§ **PROMPT**
Take the data below and copy exactly the lines starting at the one with "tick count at" and finishing at the one with "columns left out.", both included.

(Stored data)

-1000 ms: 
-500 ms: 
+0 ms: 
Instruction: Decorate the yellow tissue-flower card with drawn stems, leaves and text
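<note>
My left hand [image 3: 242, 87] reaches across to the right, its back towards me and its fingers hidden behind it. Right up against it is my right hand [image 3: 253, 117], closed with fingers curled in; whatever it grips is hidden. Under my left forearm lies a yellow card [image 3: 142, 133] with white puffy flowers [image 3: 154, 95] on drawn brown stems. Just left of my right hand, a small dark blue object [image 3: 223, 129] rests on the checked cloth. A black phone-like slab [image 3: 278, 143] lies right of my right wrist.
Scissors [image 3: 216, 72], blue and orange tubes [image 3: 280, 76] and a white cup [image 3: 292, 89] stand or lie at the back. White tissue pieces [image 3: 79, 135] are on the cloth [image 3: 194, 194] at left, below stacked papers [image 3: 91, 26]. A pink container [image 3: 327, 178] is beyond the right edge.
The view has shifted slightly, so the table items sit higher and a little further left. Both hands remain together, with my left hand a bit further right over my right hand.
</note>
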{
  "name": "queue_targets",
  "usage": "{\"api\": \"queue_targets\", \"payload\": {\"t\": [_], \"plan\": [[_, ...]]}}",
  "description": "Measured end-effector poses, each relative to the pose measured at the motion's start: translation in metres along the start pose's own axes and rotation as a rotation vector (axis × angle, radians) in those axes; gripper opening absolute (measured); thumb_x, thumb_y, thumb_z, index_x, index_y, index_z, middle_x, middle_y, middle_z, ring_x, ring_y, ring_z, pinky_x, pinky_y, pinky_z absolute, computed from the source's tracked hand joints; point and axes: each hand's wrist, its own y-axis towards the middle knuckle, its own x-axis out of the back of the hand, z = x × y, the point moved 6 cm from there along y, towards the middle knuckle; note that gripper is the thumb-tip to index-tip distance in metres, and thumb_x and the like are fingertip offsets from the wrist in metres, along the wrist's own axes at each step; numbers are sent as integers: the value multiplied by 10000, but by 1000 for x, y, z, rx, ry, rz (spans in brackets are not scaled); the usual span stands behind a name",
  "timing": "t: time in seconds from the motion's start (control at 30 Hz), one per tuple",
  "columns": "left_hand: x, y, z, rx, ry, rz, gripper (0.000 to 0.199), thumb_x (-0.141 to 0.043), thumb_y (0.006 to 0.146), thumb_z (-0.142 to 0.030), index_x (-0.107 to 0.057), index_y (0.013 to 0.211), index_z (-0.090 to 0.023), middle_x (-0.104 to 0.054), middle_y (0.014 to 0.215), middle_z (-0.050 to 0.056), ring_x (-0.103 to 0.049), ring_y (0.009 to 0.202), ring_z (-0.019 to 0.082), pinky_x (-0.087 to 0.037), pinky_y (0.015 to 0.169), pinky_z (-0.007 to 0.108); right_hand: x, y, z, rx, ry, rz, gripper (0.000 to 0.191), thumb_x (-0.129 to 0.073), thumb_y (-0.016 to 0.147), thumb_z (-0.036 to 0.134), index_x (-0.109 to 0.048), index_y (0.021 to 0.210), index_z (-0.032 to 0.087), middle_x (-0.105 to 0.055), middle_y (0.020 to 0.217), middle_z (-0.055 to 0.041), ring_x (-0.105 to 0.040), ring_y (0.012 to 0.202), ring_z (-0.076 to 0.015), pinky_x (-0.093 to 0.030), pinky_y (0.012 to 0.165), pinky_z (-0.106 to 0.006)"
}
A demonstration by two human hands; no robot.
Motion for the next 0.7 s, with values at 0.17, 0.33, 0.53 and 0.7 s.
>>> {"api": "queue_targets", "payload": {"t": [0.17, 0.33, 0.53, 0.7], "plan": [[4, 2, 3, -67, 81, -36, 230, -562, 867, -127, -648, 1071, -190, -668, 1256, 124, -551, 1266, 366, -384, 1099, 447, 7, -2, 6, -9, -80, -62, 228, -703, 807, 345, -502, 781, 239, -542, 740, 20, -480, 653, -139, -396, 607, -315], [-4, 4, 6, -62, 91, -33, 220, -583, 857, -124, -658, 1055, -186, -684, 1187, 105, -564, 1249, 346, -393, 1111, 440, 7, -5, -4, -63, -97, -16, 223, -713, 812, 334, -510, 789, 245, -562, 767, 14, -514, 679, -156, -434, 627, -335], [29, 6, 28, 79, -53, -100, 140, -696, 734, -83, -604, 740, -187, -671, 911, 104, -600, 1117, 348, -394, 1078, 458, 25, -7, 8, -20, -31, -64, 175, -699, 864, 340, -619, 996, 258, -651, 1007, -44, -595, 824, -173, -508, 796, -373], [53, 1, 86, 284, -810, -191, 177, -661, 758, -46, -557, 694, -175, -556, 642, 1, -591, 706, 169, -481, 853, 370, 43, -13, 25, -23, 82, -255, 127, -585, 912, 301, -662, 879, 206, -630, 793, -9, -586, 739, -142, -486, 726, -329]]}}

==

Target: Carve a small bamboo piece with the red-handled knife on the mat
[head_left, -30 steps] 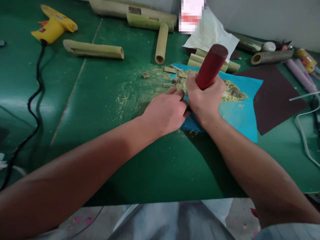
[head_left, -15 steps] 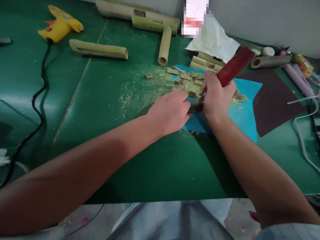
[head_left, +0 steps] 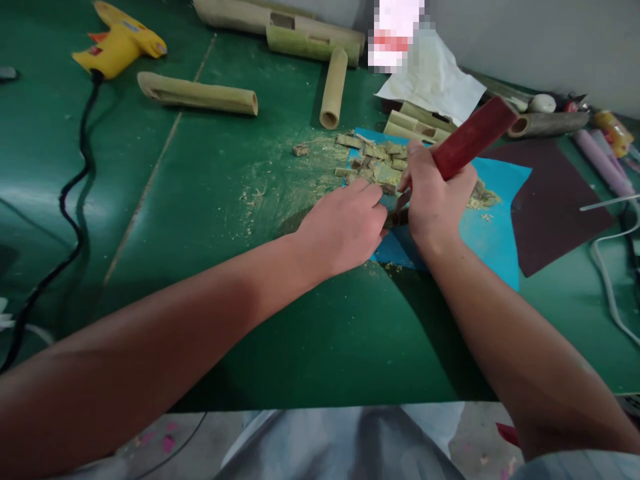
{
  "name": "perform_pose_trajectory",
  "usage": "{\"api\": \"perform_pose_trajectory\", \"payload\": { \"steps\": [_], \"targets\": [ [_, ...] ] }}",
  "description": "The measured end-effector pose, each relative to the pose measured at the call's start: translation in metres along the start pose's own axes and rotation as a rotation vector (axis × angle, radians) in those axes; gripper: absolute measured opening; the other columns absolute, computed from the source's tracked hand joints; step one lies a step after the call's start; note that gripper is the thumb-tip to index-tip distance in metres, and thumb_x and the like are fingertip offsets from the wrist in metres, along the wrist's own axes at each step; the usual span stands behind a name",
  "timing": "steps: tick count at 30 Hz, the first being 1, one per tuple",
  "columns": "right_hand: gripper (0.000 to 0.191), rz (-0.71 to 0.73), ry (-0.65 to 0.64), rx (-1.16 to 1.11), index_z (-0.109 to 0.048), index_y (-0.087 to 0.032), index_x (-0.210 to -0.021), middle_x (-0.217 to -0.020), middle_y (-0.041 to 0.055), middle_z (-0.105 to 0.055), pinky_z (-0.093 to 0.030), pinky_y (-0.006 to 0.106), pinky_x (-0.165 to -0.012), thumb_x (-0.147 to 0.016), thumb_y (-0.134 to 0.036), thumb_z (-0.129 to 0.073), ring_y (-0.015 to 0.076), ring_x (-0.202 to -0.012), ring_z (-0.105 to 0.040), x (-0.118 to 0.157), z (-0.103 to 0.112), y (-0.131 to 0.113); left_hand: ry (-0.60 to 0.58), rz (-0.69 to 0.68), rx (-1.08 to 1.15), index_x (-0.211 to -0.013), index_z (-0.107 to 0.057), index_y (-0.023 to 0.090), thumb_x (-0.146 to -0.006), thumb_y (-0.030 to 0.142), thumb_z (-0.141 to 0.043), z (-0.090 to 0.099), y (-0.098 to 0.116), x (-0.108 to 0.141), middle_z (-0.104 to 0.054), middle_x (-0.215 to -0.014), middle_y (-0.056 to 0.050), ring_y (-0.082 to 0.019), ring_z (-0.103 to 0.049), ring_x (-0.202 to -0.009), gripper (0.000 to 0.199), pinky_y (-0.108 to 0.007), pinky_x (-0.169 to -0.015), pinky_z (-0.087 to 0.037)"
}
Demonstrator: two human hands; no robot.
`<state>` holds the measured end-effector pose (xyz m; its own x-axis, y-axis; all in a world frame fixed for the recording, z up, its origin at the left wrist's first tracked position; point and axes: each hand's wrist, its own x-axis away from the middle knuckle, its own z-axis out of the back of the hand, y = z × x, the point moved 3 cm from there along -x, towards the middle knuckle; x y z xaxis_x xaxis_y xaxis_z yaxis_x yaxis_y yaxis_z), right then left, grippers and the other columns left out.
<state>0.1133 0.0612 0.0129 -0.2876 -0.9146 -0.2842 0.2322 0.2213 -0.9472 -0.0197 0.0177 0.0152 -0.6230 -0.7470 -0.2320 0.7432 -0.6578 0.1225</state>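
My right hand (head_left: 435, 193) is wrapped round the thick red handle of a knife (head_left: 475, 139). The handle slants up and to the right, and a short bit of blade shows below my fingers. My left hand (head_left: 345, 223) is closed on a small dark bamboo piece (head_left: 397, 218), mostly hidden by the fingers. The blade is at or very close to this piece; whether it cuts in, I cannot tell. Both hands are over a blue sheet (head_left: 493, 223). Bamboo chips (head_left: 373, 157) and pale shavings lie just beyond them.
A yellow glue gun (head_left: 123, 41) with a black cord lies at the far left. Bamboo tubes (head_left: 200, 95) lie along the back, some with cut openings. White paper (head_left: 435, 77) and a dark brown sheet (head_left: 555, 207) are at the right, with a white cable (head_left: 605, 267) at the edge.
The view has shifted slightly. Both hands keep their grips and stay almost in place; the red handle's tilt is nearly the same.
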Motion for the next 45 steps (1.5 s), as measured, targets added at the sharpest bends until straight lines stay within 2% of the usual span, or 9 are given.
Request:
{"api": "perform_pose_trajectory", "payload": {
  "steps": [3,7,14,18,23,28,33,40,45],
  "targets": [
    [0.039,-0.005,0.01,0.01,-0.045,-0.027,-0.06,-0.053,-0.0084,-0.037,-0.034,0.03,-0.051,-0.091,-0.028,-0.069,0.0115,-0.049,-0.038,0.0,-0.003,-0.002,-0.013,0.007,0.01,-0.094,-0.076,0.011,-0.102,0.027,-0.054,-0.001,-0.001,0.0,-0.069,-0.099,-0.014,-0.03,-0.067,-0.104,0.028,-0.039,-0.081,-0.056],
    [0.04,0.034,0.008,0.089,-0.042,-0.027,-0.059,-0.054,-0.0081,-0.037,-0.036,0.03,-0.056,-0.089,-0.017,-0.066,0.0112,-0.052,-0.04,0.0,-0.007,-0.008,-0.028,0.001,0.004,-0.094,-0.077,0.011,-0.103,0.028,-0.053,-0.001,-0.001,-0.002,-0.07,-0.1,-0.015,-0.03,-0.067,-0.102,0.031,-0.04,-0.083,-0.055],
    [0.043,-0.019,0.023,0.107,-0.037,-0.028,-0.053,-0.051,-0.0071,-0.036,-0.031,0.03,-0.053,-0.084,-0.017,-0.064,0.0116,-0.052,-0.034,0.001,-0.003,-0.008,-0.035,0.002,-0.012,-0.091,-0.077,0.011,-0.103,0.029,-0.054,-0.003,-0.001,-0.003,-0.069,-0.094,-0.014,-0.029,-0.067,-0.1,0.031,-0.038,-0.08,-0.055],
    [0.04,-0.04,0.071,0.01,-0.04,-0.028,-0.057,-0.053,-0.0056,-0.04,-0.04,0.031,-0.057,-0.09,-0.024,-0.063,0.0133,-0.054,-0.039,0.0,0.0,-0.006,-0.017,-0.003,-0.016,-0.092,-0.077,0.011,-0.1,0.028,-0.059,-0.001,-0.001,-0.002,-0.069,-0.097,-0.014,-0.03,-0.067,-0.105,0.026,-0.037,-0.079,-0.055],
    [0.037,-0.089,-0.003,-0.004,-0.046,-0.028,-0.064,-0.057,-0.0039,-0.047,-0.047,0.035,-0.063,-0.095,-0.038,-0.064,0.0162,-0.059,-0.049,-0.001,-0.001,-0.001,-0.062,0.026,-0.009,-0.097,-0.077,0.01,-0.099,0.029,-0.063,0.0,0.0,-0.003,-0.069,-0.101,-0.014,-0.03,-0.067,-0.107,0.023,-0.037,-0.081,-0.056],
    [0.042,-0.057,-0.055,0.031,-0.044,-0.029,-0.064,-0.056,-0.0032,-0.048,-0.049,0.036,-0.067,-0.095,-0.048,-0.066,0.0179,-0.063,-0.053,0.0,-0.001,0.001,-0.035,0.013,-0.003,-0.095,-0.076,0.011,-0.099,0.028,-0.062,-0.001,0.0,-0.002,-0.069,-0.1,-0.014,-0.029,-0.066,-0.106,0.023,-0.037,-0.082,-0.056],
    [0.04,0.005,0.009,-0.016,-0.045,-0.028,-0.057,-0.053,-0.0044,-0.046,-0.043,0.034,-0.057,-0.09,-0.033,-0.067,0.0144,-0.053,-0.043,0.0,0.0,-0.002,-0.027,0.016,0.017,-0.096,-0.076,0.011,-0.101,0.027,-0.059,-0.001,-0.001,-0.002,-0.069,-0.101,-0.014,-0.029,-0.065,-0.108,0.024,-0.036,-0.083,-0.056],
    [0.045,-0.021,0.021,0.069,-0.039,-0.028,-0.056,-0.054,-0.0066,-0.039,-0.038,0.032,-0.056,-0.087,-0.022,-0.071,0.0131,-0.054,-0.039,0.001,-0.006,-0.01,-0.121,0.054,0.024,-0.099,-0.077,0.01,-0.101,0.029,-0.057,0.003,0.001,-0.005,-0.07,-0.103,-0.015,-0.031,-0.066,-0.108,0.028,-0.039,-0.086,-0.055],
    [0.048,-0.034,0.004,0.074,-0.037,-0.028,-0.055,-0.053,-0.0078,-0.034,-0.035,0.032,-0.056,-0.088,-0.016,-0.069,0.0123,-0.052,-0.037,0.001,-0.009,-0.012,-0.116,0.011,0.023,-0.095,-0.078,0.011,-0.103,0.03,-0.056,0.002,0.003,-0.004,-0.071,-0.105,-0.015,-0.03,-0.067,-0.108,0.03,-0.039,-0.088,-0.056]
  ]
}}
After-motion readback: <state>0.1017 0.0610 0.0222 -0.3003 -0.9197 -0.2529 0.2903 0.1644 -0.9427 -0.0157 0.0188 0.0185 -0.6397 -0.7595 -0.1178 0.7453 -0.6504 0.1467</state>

§ **RESULT BELOW**
  "timing": "steps: tick count at 30 Hz, the first being 1, one per tuple",
  "columns": "right_hand: gripper (0.000 to 0.191), rz (-0.71 to 0.73), ry (-0.65 to 0.64), rx (-1.16 to 1.11), index_z (-0.109 to 0.048), index_y (-0.087 to 0.032), index_x (-0.210 to -0.021), middle_x (-0.217 to -0.020), middle_y (-0.041 to 0.055), middle_z (-0.105 to 0.055), pinky_z (-0.093 to 0.030), pinky_y (-0.006 to 0.106), pinky_x (-0.165 to -0.012), thumb_x (-0.147 to 0.016), thumb_y (-0.134 to 0.036), thumb_z (-0.129 to 0.073), ring_y (-0.015 to 0.076), ring_x (-0.202 to -0.012), ring_z (-0.105 to 0.040), x (-0.118 to 0.157), z (-0.103 to 0.112), y (-0.131 to 0.113); left_hand: ry (-0.60 to 0.58), rz (-0.69 to 0.68), rx (-1.08 to 1.15), index_x (-0.211 to -0.013), index_z (-0.107 to 0.057), index_y (-0.023 to 0.090), thumb_x (-0.146 to -0.006), thumb_y (-0.030 to 0.142), thumb_z (-0.141 to 0.043), z (-0.090 to 0.099), y (-0.098 to 0.116), x (-0.108 to 0.141), middle_z (-0.104 to 0.054), middle_x (-0.215 to -0.014), middle_y (-0.056 to 0.050), ring_y (-0.082 to 0.019), ring_z (-0.103 to 0.049), ring_x (-0.202 to -0.009), gripper (0.000 to 0.199), pinky_y (-0.108 to 0.007), pinky_x (-0.169 to -0.015), pinky_z (-0.087 to 0.037)"
}
Demonstrator: two human hands; no robot.
`<state>` holds the measured end-effector pose (xyz m; its own x-axis, y-axis; all in a world frame fixed for the recording, z up, its origin at the left wrist's first tracked position; point and axes: each hand's wrist, its own x-axis away from the middle knuckle, its own z-axis out of the back of the hand, y = z × x, the point moved 3 cm from there along -x, towards the middle knuckle; x y z xaxis_x xaxis_y xaxis_z yaxis_x yaxis_y yaxis_z), right then left, grippers and the other columns left out.

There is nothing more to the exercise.